Il s’avère que le toucher et le fait de se tenir la main peuvent envoyer d’énormes quantités d’informations émotionnelles entre les partenaires, qu’ils en soient conscients ou non. Selon Psychology Today, le toucher en tant que moyen de communication a connu son premier grand essor scientifique en 2009, lorsque le professeur Matt Hertenstein a demandé à des volontaires aux yeux bandés d’essayer de communiquer diverses émotions à des inconnus par le seul biais du toucher – et a constaté, à son grand étonnement, qu’ils avaient « compris le message » dans 75 % des cas. Se tenir la main, semble-t-il, fait partie d’un vaste spectre de mécanismes de communication par le toucher, que ce soit avec un partenaire, des membres de la famille ou des inconnus.

Nous l’apprenons à un très jeune âge

Quand avons-nous commencé à nous tenir la main ? Le Huffington Post souligne que cela se produit souvent dès notre naissance ; le réflexe de préhension palmaire, comme on l’appelle, est l’adorable propension des tout petits bébés (parfois dans le ventre de leur mère) à réagir au contact des doigts en les serrant fortement, et les primates de toutes sortes montrent la même tendance.
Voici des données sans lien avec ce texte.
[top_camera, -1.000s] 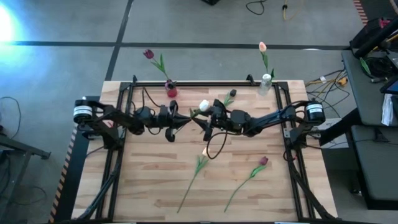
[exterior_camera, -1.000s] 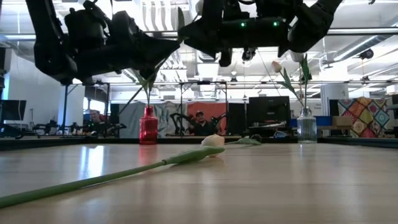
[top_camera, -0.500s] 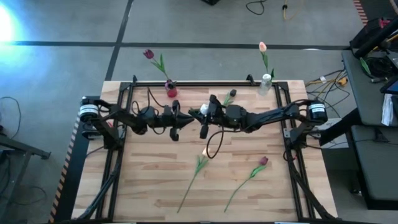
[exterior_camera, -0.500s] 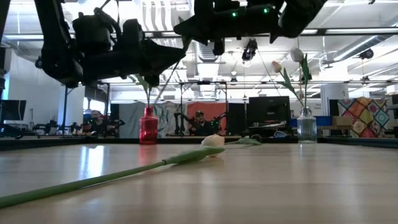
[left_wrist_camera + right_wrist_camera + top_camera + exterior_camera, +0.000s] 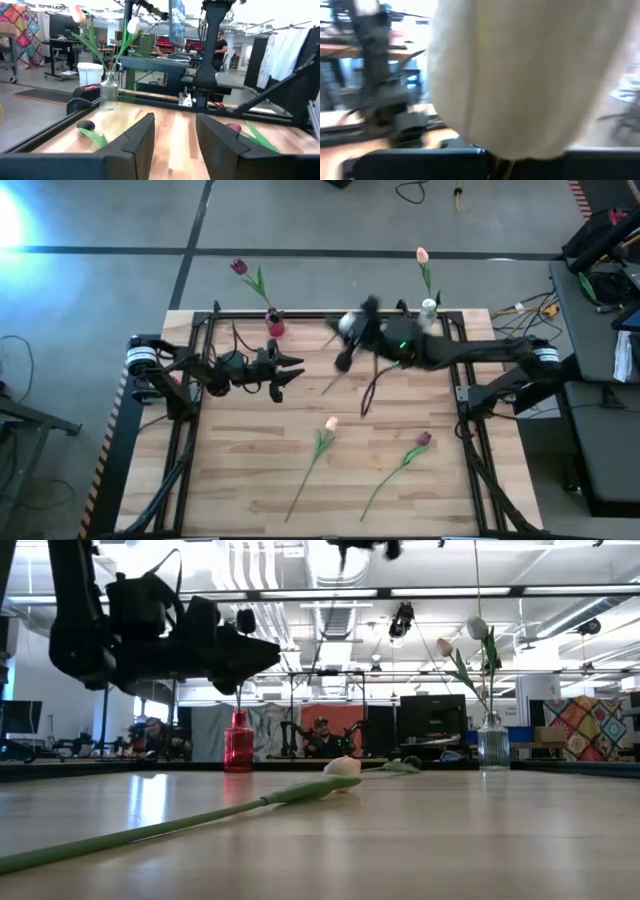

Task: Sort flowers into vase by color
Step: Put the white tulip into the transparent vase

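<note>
White and soft-petalled, the artificial tulip with the long thin green stem [image 5: 347,325] was up in the air near the back edge of the pale wooden slatted table [image 5: 250,470], pinched in the clenched fingers of the right gripper [image 5: 358,332]; from that arm's own camera the pale head [image 5: 520,75] filled nearly everything, and from above the stem trailed down and back toward the middle of the boards. The clear glass vase [image 5: 428,313] stood at the table's back right, already holding 1 peach tulip [image 5: 422,255], so I judged that was where this pale bloom belonged, not the red vase [image 5: 275,326] at back left with its dark maroon tulip [image 5: 238,267]. The left gripper [image 5: 293,365] hung left of centre above the boards, its fingers [image 5: 135,145] spread apart and empty. To do this well, I thought the arm needed to raise the flower until the stem's tip cleared the glass rim, turn it upright, line the tip over the narrow mouth without knocking the peach tulip's leaves, then lower before letting go. A long floppy stem would swing, so slow travel seemed wise. 2 more tulips, 1 peach [image 5: 330,423] and 1 maroon [image 5: 423,439], lay flat toward the front, well apart from both grippers.
</note>
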You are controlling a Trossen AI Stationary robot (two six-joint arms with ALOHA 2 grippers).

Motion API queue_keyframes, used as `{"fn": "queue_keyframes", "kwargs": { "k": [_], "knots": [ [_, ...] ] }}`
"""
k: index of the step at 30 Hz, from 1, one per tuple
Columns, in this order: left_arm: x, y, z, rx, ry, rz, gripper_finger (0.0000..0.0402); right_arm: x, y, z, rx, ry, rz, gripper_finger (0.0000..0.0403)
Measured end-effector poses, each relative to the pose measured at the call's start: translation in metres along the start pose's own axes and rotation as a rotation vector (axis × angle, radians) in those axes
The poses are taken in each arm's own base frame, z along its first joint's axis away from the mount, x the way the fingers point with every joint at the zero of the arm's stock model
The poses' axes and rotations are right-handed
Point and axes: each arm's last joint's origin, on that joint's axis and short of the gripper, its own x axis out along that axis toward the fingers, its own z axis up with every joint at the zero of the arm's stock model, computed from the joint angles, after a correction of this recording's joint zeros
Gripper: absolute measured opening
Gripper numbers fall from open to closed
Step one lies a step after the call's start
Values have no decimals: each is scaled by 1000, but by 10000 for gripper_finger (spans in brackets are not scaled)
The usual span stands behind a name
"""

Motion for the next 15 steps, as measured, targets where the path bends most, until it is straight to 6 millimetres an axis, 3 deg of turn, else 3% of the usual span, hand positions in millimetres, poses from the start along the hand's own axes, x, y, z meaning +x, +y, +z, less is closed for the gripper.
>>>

L’idée que l’une de nos premières interactions avec d’autres humains puisse façonner nos actions futures et nos évaluations de l’affection n’est pas prouvée, mais c’est une thèse psychologique valable : les personnes qui nous tiennent la main au début de notre vie sont toutes des soignants, des parents, des grands-parents, des personnes qui nous guident en traversant la route, ou des camarades de classe lorsque nous marchons à deux sur la route. Associer le fait de tenir la main à des soins et à la sécurité n’est pas un saut psychologique difficile ; c’est un moyen facile de montrer de l’affection et de communiquer la sécurité à une autre personne, tout comme cela nous a été communiqué dans notre enfance.